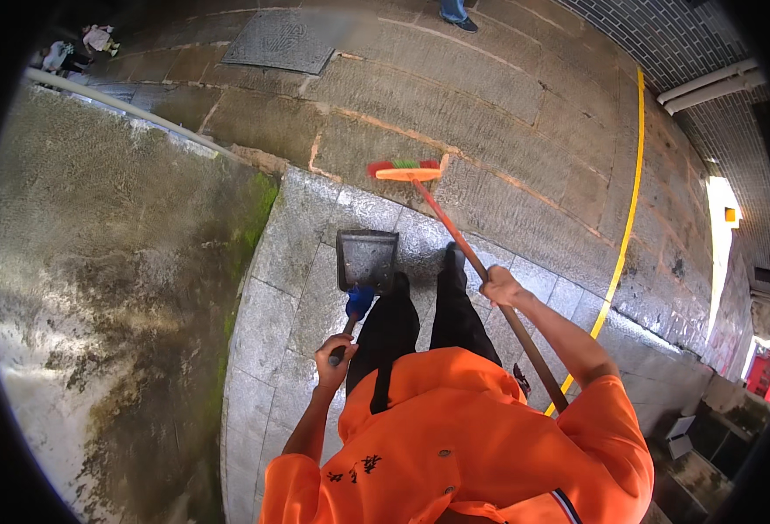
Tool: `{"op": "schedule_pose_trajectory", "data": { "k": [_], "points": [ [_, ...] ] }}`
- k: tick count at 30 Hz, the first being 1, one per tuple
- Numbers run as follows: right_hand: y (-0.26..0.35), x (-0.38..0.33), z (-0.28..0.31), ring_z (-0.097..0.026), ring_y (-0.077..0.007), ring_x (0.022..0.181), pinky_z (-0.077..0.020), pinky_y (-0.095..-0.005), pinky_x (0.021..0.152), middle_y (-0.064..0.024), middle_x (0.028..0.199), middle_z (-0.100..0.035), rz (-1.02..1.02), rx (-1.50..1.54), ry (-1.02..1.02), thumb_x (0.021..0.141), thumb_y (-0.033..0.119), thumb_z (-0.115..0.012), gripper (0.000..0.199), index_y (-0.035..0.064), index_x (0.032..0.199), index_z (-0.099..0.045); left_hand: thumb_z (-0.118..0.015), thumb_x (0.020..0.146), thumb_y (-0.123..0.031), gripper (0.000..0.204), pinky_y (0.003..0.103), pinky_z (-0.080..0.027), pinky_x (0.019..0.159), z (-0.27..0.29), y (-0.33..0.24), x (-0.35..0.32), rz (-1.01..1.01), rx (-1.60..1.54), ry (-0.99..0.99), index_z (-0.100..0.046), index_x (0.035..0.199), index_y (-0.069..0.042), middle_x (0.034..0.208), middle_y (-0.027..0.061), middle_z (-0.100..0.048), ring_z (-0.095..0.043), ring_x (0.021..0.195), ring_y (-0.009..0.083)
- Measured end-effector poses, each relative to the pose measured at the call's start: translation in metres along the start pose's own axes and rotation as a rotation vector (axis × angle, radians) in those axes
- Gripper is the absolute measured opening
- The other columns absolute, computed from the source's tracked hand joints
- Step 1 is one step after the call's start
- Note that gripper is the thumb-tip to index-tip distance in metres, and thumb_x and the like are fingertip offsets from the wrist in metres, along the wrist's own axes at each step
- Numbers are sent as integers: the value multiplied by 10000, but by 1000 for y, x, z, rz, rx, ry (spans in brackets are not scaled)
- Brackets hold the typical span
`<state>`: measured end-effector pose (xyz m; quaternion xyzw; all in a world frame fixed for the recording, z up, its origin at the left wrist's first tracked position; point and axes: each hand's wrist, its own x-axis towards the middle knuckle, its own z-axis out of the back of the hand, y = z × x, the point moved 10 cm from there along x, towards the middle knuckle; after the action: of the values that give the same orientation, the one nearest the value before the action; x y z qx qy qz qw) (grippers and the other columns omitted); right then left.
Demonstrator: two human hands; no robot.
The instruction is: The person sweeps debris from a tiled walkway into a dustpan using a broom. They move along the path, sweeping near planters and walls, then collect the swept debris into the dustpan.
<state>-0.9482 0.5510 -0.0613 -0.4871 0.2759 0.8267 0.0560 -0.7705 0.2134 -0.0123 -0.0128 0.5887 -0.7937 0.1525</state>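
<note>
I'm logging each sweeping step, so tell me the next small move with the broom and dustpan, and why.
Probably draw the broom head back toward the dustpan. The right hand grips the broom's long handle with the head well ahead on the stone paving, while the left hand holds the dustpan's handle, its pan on the ground by the feet. No litter is clear enough to confirm.

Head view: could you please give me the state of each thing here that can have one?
Broom: tilted, bristles on the pavement ahead.
Dustpan: resting on the stone slab, mouth facing forward.
Left hand: closed around the dustpan handle.
Right hand: closed around the broom handle.
Stone slab: wet, mossy at its left edge.
</note>
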Motion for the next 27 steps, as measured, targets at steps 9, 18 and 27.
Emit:
{"op": "schedule_pose_trajectory", "data": {
  "k": [9,18,27],
  "points": [
    [128,191,82,-632,-277,598,-510,-354,585,-238,688,-604,267,119,76,752,108,-460,245,-100,780,-586,-638,688,75,113,280,-447,700,-34,-40,4,205,49,-176,-576,736,-7,848,111,-611,-570,786,180],
    [-39,192,147,-560,-361,975,-454,-426,827,-230,1088,-540,58,-738,73,806,126,-411,304,-35,1014,-564,-643,696,53,89,272,-433,701,-71,-50,24,331,21,-315,-576,713,-3,850,98,-604,-549,786,162],
    [-59,85,257,-579,-376,898,-462,-406,801,-296,918,-570,16,-670,72,790,192,-458,321,-76,900,-597,-649,701,49,99,256,-429,700,-88,-60,60,245,-45,-294,-567,701,-6,833,78,-603,-548,783,141]
  ]
}}
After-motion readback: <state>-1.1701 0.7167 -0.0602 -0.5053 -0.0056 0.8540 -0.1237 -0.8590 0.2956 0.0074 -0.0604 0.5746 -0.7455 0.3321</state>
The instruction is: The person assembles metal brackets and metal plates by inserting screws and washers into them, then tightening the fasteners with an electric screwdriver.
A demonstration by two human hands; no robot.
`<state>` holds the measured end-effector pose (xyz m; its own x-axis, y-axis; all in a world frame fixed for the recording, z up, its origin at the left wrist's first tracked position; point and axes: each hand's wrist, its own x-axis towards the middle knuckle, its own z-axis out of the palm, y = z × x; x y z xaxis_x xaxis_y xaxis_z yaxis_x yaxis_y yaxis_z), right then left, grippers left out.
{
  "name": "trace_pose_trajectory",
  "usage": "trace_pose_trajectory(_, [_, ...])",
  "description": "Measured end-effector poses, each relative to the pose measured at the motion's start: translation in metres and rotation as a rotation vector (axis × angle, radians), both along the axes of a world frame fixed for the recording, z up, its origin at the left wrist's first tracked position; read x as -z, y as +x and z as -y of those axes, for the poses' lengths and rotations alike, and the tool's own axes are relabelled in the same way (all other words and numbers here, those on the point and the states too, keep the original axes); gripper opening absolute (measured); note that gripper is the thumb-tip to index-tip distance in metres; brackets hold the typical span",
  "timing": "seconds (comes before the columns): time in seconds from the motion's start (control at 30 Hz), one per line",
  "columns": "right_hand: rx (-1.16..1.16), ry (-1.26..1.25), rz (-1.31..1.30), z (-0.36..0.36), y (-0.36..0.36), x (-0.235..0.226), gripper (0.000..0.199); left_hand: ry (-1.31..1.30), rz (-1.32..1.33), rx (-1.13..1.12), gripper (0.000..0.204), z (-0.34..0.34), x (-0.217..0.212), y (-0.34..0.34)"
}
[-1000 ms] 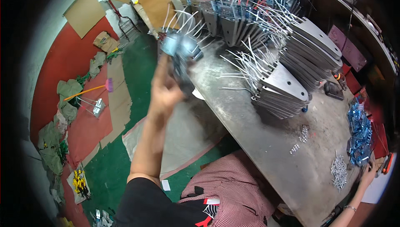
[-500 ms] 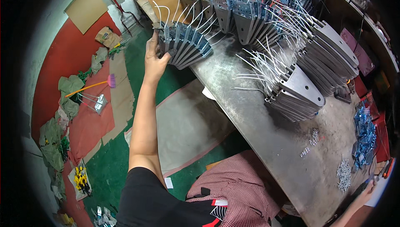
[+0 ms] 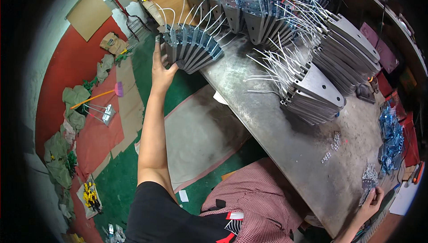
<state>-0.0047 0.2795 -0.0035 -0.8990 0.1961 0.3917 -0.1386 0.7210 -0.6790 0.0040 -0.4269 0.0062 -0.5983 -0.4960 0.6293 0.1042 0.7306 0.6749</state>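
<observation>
My left hand (image 3: 161, 66) reaches far out to the left end of a grey metal table (image 3: 285, 140). It presses flat against the outermost plate of a fanned stack of grey metal plates (image 3: 194, 49) with white wires sticking up. The fingers point up along that plate and the thumb hooks under its lower edge. My right hand (image 3: 370, 203) rests at the table's near right edge, fingers curled beside a small heap of silver parts (image 3: 368, 176). Whether it holds any of them is too small to tell.
More fanned plate stacks with white wires (image 3: 312, 87) fill the back of the table. Blue parts (image 3: 390, 136) lie at the right edge. The floor has a grey mat (image 3: 196, 136), a broom (image 3: 100, 93), rags and cardboard. A red checked cloth (image 3: 254, 198) lies below.
My left hand carried a wired plate up from mid-air to the far stack and now holds it against the stack's end. The view has shifted slightly.
</observation>
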Motion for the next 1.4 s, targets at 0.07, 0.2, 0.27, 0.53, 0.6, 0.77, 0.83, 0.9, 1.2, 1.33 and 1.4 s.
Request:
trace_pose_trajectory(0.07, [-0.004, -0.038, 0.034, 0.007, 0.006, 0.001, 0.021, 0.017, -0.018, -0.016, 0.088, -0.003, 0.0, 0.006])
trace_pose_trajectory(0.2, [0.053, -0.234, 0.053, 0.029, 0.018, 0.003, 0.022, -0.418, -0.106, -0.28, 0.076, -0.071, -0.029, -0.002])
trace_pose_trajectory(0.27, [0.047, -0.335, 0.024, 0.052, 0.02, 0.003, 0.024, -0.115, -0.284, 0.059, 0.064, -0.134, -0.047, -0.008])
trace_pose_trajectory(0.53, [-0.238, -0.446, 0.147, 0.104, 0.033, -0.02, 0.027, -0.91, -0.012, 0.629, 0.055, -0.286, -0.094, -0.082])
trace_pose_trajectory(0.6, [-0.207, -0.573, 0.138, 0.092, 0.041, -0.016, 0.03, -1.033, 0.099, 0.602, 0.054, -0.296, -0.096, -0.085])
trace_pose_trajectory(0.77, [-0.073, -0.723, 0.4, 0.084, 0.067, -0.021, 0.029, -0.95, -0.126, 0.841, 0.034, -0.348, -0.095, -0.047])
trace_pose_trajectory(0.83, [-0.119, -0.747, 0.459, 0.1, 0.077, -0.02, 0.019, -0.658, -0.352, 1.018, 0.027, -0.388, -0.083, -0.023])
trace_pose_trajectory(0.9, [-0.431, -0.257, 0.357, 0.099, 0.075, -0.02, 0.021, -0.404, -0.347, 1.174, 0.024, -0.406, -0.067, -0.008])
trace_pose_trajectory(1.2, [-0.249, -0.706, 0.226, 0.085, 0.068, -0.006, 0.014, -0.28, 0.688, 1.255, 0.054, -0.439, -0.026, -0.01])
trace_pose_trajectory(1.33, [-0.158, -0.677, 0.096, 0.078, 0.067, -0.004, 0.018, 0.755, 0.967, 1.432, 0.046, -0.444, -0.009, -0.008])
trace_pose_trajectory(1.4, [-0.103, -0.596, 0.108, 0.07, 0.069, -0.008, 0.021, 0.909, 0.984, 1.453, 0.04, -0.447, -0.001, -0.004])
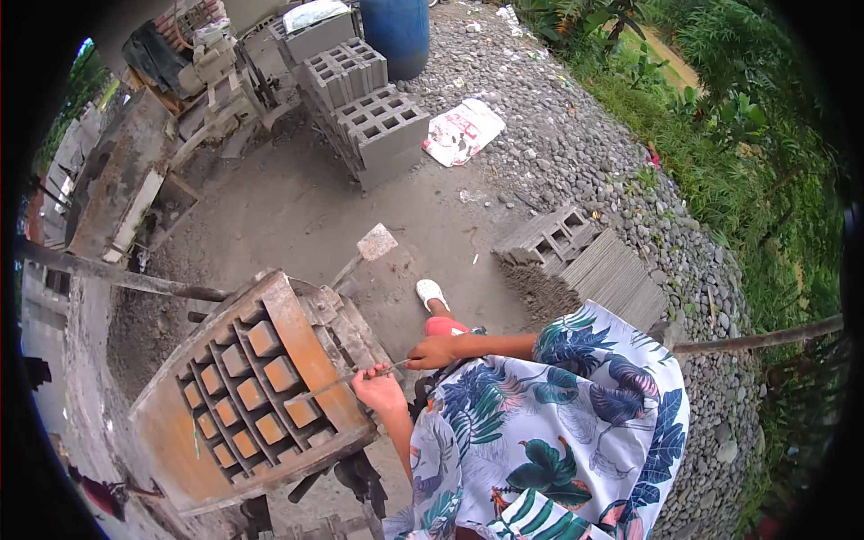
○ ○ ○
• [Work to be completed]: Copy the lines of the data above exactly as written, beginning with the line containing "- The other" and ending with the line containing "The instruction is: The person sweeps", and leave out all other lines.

• [Result for this task]:
- The other columns absolute, computed from the source's tracked hand joints
- Step 1 is one step after the call's start
- Note that gripper is the thumb-tip to index-tip distance in metres, and thumb_x and the like are fingertip offsets from the wrist in metres, along the wrist's own axes at each step
- Numbers are sent as integers: the value multiplied by 10000, but by 1000 for y, x, z, rz, rx, ry (spans in brackets are not scaled)
- Brackets hold the typical span
`<state>`: measured end-effector pose (xyz m; quaternion xyzw; all in a world frame fixed for the recording, z up, its origin at the left wrist's first tracked position; point and axes: each hand's wrist, its own x-axis towards the middle knuckle, its own z-axis out of the back of the hand, y = z × x, the point moved 10 cm from there along x, towards the middle knuckle; after the action: of the values that give the same orientation, the one nearest the value before the action; x y z qx qy qz qw) (grippers and the other columns omitted); right then left.
Demonstrator: two human hands; no robot.
The instruction is: The person sweeps debris from a tiled walkway into a dustpan using a broom. They move along the path, sweeping near planters and walls, then collect the swept debris into the dustpan.

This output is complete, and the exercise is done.